VI. The Stories We’re Missing
In 2009, Colorado’s Rocky Mountain News bid readers farewell. Founded during the gold rush of 1859 — before Colorado was even a state — after 150 years, the February 27 edition was to be its last. “Goodbye, Colorado,” read the final edition’s front page. “It has been an honor to serve you.” At the state house, the state senate paused its business to lament the loss and applaud veteran reporter, Ed Sealover, who briefly appeared in the chamber. William Singleton, leader of long-time rival the Denver Post similarly doffed his hat, telling his reporters, “The Rocky will forever be remembered for its vital role in the city’s history and the city’s success.” Meanwhile, speaking to NPR at a local bookstore where she was picking up copies of the final edition for her grandkids, longtime reader Sharon Hart minced no words, “Part of our history is disappearing — and part of our culture.”
The day before the final edition ran, there were no Bloody Marys, but nonetheless a melancholy mood permeated the newsroom. Publisher and Editor John Temple hugged a photographer as they selected photos for the final edition, while an interactive producer blared an aria from Mozart’s Magic Flute. “It’s hard losing the best job in the world,” longtime photographer Dennis Schroeder told a reporter from the Associated Press, on hand to record the event.
Among those losing ‘the best job in the world,’ was investigative reporter Laura Frank. In 2018, she told NPR that as she packed up her desk, putting files into boxes, she wasn’t just thinking about her future, she was thinking about the work left undone. “I had all of these stacks of documents on my desk at the Rocky Mountain News, each representing some issue that I thought needed investigating,” she said.
Over her five years at the paper, Frank had covered some major stories: evasion on the part of federal officials responsible for compensating sick nuclear weapons workers, allegations of academic fraud, in-depth analyses of how the state budget would impact everyday Coloradans, and more. But the story she was working on as the Rocky shut down had the potential to be one of her biggest.

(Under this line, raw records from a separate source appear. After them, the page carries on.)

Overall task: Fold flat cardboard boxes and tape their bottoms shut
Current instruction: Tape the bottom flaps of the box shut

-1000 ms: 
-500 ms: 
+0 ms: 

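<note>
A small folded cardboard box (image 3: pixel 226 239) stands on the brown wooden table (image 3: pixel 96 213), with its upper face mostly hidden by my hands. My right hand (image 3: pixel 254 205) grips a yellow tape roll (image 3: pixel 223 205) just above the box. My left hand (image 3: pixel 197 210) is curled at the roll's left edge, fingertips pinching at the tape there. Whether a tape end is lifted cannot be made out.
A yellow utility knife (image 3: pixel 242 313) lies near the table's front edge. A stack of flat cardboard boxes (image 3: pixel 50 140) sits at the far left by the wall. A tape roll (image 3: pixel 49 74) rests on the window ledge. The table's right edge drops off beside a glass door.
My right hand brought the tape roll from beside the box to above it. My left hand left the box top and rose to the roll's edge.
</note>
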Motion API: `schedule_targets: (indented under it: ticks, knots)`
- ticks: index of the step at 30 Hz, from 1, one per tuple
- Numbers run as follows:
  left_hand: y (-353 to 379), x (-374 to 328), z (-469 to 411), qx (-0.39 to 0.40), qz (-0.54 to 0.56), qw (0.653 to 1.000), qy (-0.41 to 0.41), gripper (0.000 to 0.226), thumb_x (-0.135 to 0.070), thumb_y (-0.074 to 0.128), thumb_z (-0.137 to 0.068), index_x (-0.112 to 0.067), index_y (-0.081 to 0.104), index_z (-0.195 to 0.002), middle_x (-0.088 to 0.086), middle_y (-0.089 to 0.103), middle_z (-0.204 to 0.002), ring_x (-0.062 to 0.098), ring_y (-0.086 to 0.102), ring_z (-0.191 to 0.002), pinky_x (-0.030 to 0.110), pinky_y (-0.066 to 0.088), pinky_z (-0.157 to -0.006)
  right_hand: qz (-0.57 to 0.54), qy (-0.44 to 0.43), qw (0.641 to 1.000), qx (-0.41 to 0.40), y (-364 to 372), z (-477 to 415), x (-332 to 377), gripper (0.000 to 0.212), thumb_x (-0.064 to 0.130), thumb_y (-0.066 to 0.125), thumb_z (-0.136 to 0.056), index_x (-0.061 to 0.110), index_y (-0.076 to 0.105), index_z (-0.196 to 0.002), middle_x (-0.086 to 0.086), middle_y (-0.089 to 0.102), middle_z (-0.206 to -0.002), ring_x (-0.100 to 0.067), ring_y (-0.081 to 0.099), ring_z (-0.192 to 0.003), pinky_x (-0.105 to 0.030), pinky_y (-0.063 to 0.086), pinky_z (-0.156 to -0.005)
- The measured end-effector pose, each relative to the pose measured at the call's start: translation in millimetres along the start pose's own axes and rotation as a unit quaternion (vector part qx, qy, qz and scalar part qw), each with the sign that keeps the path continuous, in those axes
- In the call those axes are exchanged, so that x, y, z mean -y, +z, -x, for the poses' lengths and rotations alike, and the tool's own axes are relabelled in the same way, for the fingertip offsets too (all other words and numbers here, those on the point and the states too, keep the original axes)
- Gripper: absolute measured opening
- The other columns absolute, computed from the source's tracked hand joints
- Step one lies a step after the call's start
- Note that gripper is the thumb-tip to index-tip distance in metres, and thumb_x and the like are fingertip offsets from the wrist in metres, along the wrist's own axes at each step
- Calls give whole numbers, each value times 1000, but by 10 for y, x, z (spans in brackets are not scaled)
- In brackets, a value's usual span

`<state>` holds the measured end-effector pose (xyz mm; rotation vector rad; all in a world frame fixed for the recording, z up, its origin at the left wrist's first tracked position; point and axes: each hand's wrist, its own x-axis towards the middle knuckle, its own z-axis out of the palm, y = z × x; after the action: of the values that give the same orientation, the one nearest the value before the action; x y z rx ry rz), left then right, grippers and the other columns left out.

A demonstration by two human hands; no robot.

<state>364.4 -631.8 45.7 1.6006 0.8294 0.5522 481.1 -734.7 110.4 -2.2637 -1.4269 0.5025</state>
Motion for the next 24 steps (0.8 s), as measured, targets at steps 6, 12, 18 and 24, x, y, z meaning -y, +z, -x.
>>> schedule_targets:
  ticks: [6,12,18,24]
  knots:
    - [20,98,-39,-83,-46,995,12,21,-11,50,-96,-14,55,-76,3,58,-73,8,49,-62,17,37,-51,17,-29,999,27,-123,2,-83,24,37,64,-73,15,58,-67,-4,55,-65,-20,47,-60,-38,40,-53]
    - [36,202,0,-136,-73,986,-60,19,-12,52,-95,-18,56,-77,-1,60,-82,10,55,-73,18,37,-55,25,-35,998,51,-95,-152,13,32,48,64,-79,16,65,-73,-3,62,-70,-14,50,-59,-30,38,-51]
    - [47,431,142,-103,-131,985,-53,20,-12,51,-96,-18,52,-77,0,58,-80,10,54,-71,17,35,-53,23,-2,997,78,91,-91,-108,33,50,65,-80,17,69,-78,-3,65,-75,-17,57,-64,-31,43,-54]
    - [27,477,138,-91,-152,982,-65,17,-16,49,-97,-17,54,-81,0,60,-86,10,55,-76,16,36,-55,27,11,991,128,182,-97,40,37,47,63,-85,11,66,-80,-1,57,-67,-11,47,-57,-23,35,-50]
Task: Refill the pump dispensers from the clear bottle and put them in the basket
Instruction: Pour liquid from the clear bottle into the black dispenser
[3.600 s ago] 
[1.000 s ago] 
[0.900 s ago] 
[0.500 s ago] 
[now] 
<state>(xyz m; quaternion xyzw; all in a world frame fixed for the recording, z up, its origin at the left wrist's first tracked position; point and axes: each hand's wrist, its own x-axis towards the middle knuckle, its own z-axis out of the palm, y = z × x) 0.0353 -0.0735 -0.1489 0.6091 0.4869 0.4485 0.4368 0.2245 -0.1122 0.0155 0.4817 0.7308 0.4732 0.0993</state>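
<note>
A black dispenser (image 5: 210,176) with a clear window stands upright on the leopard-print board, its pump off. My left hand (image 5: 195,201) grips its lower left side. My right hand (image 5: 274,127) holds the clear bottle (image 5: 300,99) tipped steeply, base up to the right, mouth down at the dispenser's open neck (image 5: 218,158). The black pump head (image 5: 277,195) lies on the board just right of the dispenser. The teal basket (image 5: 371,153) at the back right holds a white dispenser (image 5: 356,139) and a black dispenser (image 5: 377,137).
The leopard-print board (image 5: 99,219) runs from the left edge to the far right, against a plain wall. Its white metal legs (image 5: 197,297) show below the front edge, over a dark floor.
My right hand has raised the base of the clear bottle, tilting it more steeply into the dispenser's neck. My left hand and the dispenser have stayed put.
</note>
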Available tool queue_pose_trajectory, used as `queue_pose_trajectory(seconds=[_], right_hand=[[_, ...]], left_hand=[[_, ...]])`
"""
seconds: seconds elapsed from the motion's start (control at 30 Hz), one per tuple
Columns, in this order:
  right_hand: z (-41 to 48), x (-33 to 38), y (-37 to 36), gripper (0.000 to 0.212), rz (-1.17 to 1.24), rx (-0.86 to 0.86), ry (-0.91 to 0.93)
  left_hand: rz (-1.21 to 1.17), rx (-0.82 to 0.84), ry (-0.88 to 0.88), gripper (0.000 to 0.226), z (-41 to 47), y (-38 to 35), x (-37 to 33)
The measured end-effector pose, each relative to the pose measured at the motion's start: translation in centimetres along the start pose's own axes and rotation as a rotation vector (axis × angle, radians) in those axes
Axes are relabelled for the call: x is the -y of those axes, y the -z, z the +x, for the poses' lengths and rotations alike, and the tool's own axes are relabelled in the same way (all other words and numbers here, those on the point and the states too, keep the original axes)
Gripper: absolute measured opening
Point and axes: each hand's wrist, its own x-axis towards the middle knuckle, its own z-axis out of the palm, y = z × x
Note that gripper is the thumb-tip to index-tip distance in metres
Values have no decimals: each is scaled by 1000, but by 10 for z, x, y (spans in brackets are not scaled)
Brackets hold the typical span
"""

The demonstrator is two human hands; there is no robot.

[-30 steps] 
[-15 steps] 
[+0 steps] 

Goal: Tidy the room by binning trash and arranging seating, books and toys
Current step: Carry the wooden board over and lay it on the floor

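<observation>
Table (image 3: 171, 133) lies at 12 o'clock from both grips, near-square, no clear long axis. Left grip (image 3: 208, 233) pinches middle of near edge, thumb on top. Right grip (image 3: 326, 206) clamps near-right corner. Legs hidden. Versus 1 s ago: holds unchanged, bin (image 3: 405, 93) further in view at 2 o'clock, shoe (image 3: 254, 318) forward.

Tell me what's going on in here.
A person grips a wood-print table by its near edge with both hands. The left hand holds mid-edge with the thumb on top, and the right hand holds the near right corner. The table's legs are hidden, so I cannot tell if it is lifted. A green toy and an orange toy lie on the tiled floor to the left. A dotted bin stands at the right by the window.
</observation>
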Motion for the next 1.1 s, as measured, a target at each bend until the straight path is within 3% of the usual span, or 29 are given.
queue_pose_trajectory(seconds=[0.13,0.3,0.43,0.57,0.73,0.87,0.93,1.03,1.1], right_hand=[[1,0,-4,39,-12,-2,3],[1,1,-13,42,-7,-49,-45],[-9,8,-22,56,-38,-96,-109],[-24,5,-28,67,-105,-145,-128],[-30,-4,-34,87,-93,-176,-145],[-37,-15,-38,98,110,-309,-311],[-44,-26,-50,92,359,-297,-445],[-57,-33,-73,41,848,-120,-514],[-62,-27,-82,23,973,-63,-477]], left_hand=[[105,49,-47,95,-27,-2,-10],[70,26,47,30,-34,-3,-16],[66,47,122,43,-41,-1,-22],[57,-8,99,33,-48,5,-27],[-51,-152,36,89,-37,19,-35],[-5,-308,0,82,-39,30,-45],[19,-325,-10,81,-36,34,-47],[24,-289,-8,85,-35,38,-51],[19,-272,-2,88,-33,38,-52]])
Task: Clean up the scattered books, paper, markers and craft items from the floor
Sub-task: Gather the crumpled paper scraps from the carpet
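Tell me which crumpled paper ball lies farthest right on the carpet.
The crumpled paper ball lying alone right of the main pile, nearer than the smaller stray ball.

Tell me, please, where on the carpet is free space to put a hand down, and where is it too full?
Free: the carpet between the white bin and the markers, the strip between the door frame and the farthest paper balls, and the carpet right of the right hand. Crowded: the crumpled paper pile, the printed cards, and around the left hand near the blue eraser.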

Frank had evidence that a Colorado company was sending e-waste to China, where villagers were melting it over open flames to retrieve precious metals, exposing villagers to dangerous rates of lead. She just needed a few more months, a few more sources, and it would be ready for print. She considered passing it to colleagues at the rival Post or another outlet but found they didn’t have resources to dedicate either.
Frank, ever the intrepid reporter, was persistent though. Shortly after the Rocky closed, she succeeded in securing a $40,000 fellowship to start an investigative news non-profit, the I-News Network, to continue the kind of reporting she led at the Rocky Mountain News. Two years later, after fits and starts, and a lifeline from the non-profit Knight Foundation, I-News was finally on stable footing and Frank was able to finish her e-waste report.
Crucially, in the process she learned that not only was the company potentially poisoning people in China, it was doing the same in Colorado — and state regulators had failed to hold them to account. Had the Rocky not closed, she might have uncovered this shocking finding sooner, to the benefit of area kids susceptible to lead poisoning. What troubled Frank most, however, wasn’t just the two-year delay in uncovering malfeasance with implications for community children; it’s all the other stories going unreported. As she told NPR: What aren’t we learning because of the loss of local news?
It’s a question with urgency for us all.